Lot 117
  • 117

Boris Izrailevich Anisfeld

Estimate
50,000 - 70,000 GBP
bidding is closed

Description

  • Boris Izrailevich Anisfeld
  • Early Spring, Petrograd
  • signed in Latin and dated 1917 l.l.; further bears label on the reverse
  • oil on canvas
  • 90.5 by 71cm, 35 1/2 by 28in.

Provenance

Estate of the artist
Adler Gallery, New York

Exhibited

New York, The Brooklyn Museum, Boris Anisfeld Exhibition, 1918-1920, no.70
New York, The Adler Gallery, Paintings of Boris Anisfeld and a Selection of His Designs for Ballet and Opera, 1979-1980, no.66

Literature

C.Brinton, The Boris Anisfeld Exhibition, New York, 1918, no.70 illustrated in b/w
E.Lingenauber and O.Sugrobova-Roth, Boris Anisfeld Catalogue Raisonné, Dusseldorf: Edition Libertars, 2011, p.132, no.P220 illustrated

Catalogue Note

Executed in Russia shortly before his departure to the United States in 1917, Early Spring-Petrograd is one of the finest examples of Anisfeld's pre-emigration work. It belongs to the series of views of Petrograd painted from the winter of 1916 to the summer of 1917, alongside Winter in Petrograd, Spring- Petrograd and Melting Snow-Petrograd. It was first shown in the retrospective of Anisfeld’s work at the Brooklyn Museum in 1918. The exhibition received tremendous reviews and Anisfeld ‘may well have been one of the world's most written-about living artists' the year his exhibition toured the United States (R.Mesley, introduction to Fantast-Mystic, 1989).
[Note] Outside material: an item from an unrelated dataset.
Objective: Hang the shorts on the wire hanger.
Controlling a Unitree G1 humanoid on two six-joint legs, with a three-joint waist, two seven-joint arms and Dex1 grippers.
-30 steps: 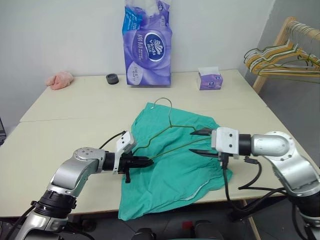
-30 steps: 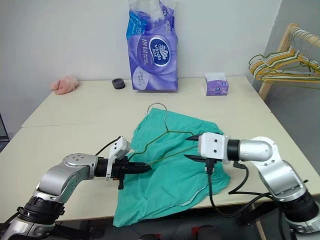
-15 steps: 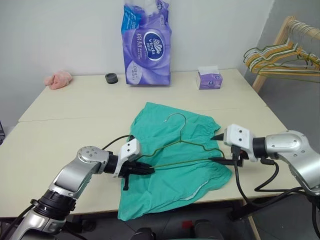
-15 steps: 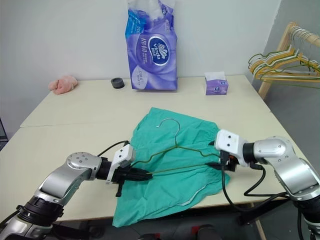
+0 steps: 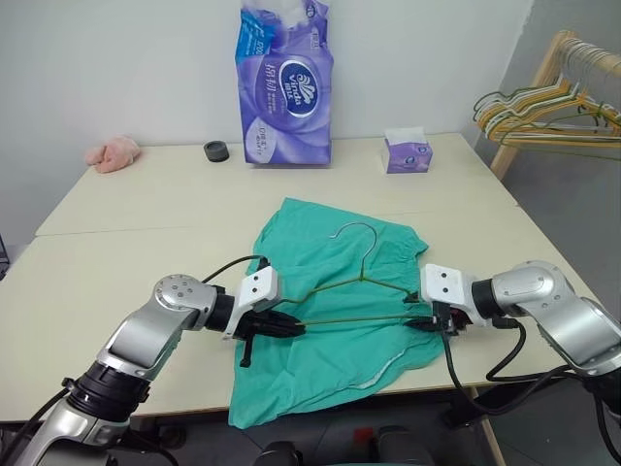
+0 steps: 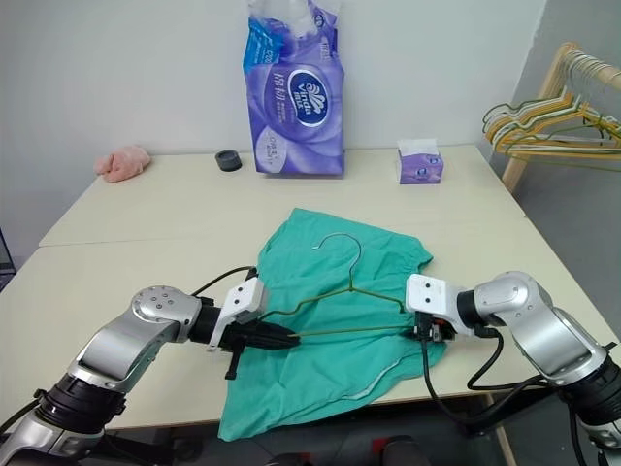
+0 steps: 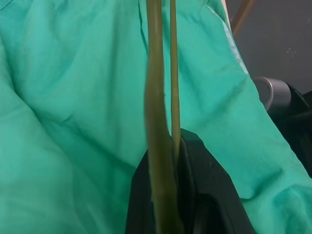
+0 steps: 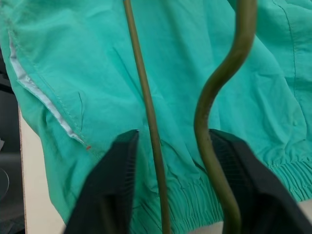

The reaction of critics was famously mixed and one reviewer commented, 'Mr Boris Anisfeld is a Russian and the Russians are extremists. His work is strange, exotic, barbaric, weird, incoherent, oriental, fantastic'. However, the lyrical nature of his landscape was not lost on American critics, who praised the artist for feeling ‘the nuances of colour as Poe felt the music of poets’ (L.Weinberg, 'The Art of Boris Anisfeld', The International Studio, November 1918). Early Spring-Petrograd remained in the artist’s studio until his death in 1973 and was exhibited in Anisfeld’s solo exhibition at the Adler Gallery in New York in 1979.